Malik Y. Kahook,
Robert J. Noecker,
Gadi Wollstein,
Joel S. Schuman
INTRODUCTION AND HISTORICAL PERSPECTIVE
Helmholtz first wrote of visualization of the optic nerve head (ONH) in 1851 using his invention, the direct ophthalmoscope.[1] Only 4 years later, von Graefe described the optic atrophy seen in glaucoma as 'amaurosis with excavation of the optic nerve'.[2] The first pathologic description of glaucomatous ONH changes are credited to Schnabel, who noted that damaged nerve fibers accompanied this type of ONH damage.[3] Fuchs and Elliot provided a detailed description of the glaucomatous changes in the 1920s. Fuchs described the sequential loss of the anterior and then deeper glial fibers with associated bowing backward and thinning of the lamina cribrosa due to elevated intraocular pressure. Fuchs believed that these changes were significant and preceded visual field loss.[4] Quigley's fidings of significant nerve fiber loss prior to the detection of glaucomatous field defects, as well as the continued field loss occurring during therapy prior to progressive changes on automated perimetry supports Fuchs' assertions.[5,6]
The diagnosis of glaucoma is dependent on the clinician detecting the requisite (ONH) damage along with the characteristic visual field loss. Automated and static perimetry can reliably and accurately detect visual field damage.

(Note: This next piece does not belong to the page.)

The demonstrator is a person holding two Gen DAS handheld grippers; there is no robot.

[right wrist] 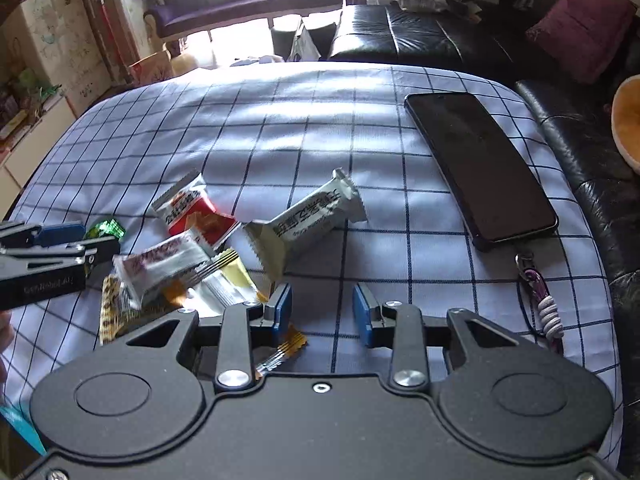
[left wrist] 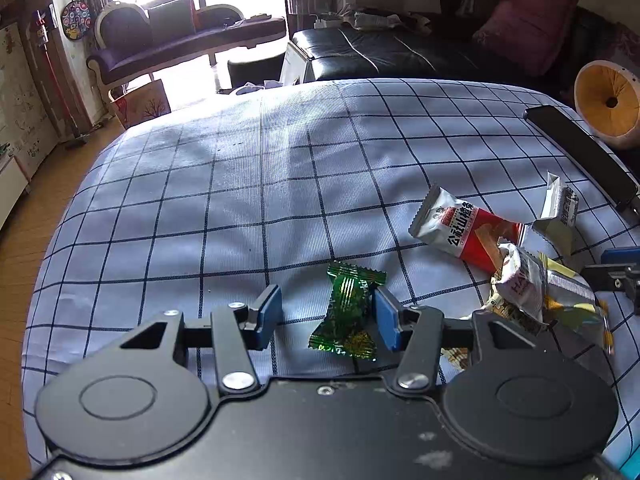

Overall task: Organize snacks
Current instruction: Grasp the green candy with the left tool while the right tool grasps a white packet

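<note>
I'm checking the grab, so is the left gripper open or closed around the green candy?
Open. The left gripper straddles the green candy; a gap shows beside its left pad.

both grippers same build: left gripper (left wrist: 328,320) and right gripper (right wrist: 322,312) have a matte black body, two round embossed discs, black link arms with silver screws, and blue rectangular pads (left wrist: 386,320) on the fingertips. white scuff specks on left body (lower right). faint grey lettering on left gripper's side, unreadable.
</note>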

A significant number of patients are unable to perform these tests due to disabilities or cognitive problems. This mode of testing is also limited in that as much as 40% of nerve fiber layer (NFL) may be lost prior to detection of a visual field defect by perimetric testing.[5,6] The status of the ONH has traditionally been left to subjective methods, such as funduscopic examination and evaluation of ONH photographs, even though accuracy and reliability in ONH assessment is essential to the diagnosis of glaucoma. The subjective nature of ONH evaluation has led to a significant number of patients being undetected and others followed as glaucoma suspects, and others being suboptimally treated during times of progression of glaucomatous damage. These facts have been behind the impetus to develop new techniques to objectively and reproducibly evaluate the ONH and NFL.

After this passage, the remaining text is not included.